What is required ▸ The word "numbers" occurs in some lines of the data. Return each such line.

Collected data ▸
== Segment start ==
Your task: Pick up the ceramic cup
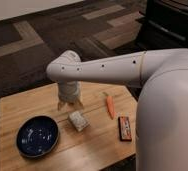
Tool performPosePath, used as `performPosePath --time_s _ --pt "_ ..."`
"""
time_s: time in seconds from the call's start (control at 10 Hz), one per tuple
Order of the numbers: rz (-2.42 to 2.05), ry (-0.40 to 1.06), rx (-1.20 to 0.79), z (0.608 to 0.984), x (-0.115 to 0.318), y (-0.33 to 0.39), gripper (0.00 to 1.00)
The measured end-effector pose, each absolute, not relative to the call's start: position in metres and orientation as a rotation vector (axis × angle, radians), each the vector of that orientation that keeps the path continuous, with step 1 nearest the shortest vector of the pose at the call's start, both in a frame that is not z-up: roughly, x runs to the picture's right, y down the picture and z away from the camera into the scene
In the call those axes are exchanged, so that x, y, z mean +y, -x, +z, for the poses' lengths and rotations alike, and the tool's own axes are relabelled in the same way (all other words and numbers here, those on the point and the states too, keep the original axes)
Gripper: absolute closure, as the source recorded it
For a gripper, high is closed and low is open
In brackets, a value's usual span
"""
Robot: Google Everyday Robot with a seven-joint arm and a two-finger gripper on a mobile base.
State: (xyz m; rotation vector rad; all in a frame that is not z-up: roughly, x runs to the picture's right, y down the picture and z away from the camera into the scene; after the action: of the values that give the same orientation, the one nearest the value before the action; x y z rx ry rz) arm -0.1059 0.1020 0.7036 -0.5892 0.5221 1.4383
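The white ceramic cup does not show in the camera view; it is hidden or out of view. My gripper (70, 104) points straight down at the back middle of the wooden table (17, 107), its tip at or just above the tabletop. It stands just behind the small greyish-white speckled block (78, 120) and up and to the right of the wide dark blue speckled bowl (37, 136). My white arm reaches in from the right and covers the table's right side.
An orange carrot (110, 106) lies to the right of the gripper. A dark red flat packet (124, 128) lies near the table's right front. Patterned carpet surrounds the table, and dark furniture stands at the top right.
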Motion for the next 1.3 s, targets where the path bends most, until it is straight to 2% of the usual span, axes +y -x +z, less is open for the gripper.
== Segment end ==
Response to this task ▸
Order of the numbers: rz (-2.42 to 2.05), ry (-0.40 to 1.06), rx (-1.20 to 0.79), z (0.608 to 0.984), x (-0.115 to 0.318), y (-0.33 to 0.39), gripper (0.00 to 1.00)
In the call those axes are exchanged, so that x, y, z mean +y, -x, +z, for the poses' lengths and rotations alike, and the tool's own axes are relabelled in the same way (all other words and numbers here, those on the point and the states too, keep the original axes)

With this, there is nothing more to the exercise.